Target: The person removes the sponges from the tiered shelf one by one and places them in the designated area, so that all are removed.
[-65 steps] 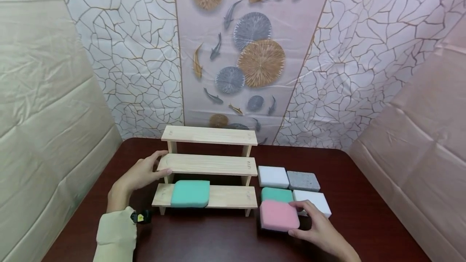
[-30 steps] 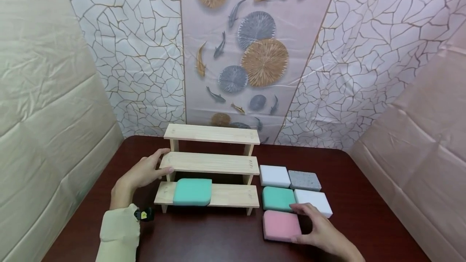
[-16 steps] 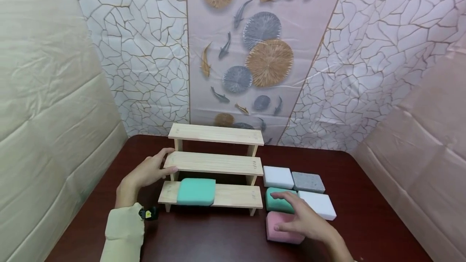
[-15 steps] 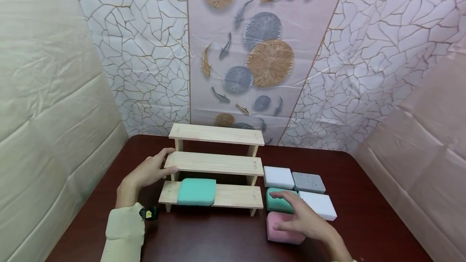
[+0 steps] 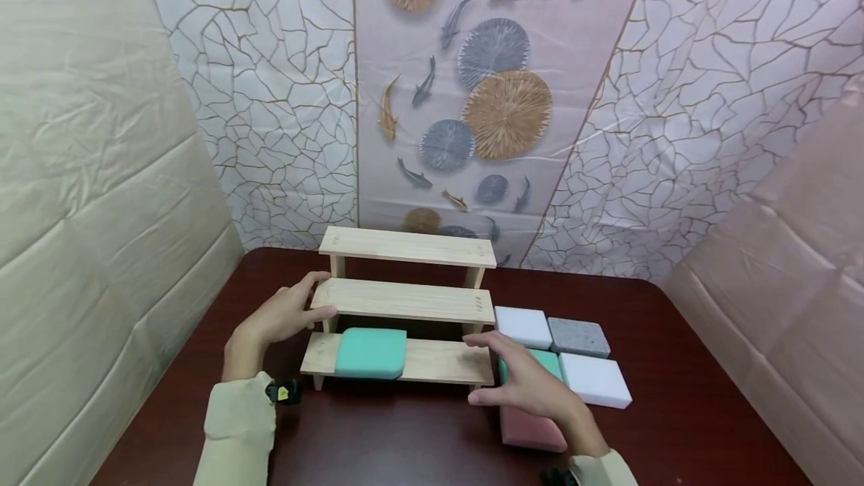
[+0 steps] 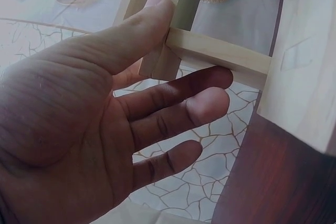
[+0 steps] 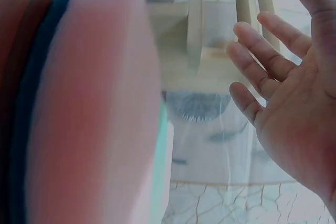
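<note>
A three-step wooden shelf stands on the table; a green sponge lies on its lowest board, left of centre. My left hand holds the middle board's left end between thumb and index finger. The other fingers are apart from the wood in the left wrist view. My right hand, fingers spread and holding nothing, hovers near the lowest board's right end. Below it lies a pink sponge, partly covered by the hand; its dark blue scrub layer shows in the right wrist view. Another green sponge is partly hidden behind the hand.
Right of the shelf, a white block, a grey block and a second white block lie close together on the dark red table. Fabric walls surround the table's back and sides.
My right hand set the pink sponge down in front of the green one, let go, and moved left toward the shelf. My left hand stayed on the board. The head view shifted slightly.
</note>
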A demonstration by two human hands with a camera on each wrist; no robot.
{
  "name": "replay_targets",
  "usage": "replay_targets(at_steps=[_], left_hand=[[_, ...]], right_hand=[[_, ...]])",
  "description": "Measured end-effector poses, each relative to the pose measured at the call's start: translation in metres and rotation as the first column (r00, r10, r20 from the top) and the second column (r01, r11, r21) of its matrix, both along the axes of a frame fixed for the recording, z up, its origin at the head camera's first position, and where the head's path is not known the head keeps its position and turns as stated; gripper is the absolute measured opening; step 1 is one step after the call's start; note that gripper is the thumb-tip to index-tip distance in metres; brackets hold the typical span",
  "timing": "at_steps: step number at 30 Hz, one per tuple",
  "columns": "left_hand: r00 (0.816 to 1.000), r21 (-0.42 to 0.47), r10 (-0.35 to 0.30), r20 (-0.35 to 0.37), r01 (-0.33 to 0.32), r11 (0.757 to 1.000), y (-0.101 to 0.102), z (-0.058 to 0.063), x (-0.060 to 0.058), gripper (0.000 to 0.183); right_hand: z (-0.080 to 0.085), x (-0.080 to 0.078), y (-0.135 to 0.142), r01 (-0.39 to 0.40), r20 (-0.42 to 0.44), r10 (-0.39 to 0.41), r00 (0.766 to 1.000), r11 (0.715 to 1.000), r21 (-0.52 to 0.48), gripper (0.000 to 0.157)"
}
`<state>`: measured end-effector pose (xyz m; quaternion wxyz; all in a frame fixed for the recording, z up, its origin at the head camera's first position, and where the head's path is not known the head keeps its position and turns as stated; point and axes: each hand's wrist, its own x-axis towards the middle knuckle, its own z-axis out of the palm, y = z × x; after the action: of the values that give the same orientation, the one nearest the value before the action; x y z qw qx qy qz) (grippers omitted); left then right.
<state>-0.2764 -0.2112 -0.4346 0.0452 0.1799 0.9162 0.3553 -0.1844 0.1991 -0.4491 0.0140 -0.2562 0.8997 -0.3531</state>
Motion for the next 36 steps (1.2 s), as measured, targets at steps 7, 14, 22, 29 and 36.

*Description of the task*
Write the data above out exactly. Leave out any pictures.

*Exercise answer*
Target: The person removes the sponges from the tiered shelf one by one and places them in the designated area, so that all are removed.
[-65 steps] 
[-30 steps] 
[-16 steps] 
[-15 steps] 
[+0 steps] 
[+0 steps] 
[+0 steps] 
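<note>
A three-step wooden shelf stands on the table; a green sponge lies on its lowest board, left of centre. My left hand holds the middle board's left end between thumb and index finger. The other fingers are apart from the wood in the left wrist view. My right hand, fingers spread and holding nothing, hovers near the lowest board's right end. Below it lies a pink sponge, partly covered by the hand; its dark blue scrub layer shows in the right wrist view. Another green sponge is partly hidden behind the hand.
Right of the shelf, a white block, a grey block and a second white block lie close together on the dark red table. Fabric walls surround the table's back and sides.
My right hand set the pink sponge down in front of the green one, let go, and moved left toward the shelf. My left hand stayed on the board. The head view shifted slightly.
</note>
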A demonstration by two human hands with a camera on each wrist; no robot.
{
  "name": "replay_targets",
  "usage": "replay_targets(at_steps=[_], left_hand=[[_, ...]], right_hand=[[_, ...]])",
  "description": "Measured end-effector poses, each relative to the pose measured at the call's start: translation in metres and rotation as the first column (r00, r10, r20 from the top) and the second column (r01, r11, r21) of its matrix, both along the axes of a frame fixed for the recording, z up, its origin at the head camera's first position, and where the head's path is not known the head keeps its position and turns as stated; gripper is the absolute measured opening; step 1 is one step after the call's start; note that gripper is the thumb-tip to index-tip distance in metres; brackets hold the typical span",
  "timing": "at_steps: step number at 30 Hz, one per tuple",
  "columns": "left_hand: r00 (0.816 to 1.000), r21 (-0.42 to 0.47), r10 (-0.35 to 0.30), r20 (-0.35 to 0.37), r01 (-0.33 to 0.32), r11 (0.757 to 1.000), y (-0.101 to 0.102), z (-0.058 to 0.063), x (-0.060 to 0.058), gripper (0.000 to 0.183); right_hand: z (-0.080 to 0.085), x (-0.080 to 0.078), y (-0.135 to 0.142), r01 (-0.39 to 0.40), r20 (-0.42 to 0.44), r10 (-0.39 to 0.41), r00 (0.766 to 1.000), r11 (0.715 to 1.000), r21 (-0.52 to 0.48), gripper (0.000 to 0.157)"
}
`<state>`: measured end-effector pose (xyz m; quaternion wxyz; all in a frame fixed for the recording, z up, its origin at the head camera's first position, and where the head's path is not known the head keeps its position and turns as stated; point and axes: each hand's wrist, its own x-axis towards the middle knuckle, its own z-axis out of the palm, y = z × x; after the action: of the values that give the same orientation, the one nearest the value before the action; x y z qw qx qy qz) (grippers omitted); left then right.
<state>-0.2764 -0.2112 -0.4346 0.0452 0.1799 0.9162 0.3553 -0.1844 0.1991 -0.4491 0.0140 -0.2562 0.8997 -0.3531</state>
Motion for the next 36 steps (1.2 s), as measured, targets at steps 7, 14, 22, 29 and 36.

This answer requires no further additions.